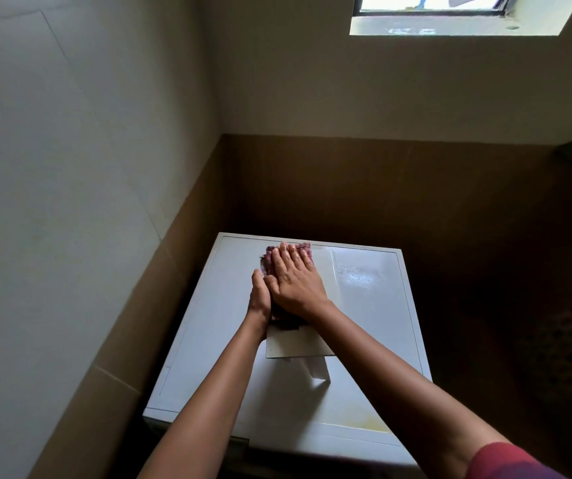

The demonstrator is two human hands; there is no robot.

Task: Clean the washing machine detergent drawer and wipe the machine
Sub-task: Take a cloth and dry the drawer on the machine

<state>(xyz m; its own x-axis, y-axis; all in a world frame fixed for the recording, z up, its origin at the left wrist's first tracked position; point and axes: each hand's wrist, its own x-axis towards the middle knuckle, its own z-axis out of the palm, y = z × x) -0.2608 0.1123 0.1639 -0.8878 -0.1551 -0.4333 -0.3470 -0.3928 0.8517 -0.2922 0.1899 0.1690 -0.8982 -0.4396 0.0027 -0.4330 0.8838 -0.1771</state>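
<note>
The white washing machine (229,340) stands in a corner, and I see its top from above. A white detergent drawer (298,344) lies lengthwise on that top, with a white piece (317,369) sticking out at its near end. A reddish-purple cloth (270,258) is spread over the drawer's far part. My right hand (295,280) presses flat on the cloth, fingers together and pointing away from me. My left hand (259,300) stands edge-on against the drawer's left side, holding it. Most of the cloth and the drawer's inside are hidden under my hands.
A wet, shiny patch (357,274) shows on the machine top, right of the drawer. Walls close in at the left (70,202) and behind (381,188), brown-tiled below. A window (433,8) sits high at the back. Dark floor (519,305) lies to the right.
</note>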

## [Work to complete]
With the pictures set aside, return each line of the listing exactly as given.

## [Completed exercise]
The demonstrator is two human hands; there is no robot.

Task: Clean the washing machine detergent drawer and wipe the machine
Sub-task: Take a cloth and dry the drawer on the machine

<state>(xyz m; its own x-axis, y-axis; all in a world frame fixed for the recording, z up, its origin at the left wrist's first tracked position; point and axes: each hand's wrist, its own x-axis towards the middle knuckle, its own z-axis out of the palm, y = z × x) -0.2608 0.1123 0.1639 -0.8878 -0.1551 -0.4333 -0.3470 -0.3928 0.8517 -0.2922 0.1899 0.1690 -0.8982 -0.4396 0.0027 -0.4330 0.8838 -0.1771</state>
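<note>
The white washing machine (229,340) stands in a corner, and I see its top from above. A white detergent drawer (298,344) lies lengthwise on that top, with a white piece (317,369) sticking out at its near end. A reddish-purple cloth (270,258) is spread over the drawer's far part. My right hand (295,280) presses flat on the cloth, fingers together and pointing away from me. My left hand (259,300) stands edge-on against the drawer's left side, holding it. Most of the cloth and the drawer's inside are hidden under my hands.
A wet, shiny patch (357,274) shows on the machine top, right of the drawer. Walls close in at the left (70,202) and behind (381,188), brown-tiled below. A window (433,8) sits high at the back. Dark floor (519,305) lies to the right.
</note>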

This finishes the answer.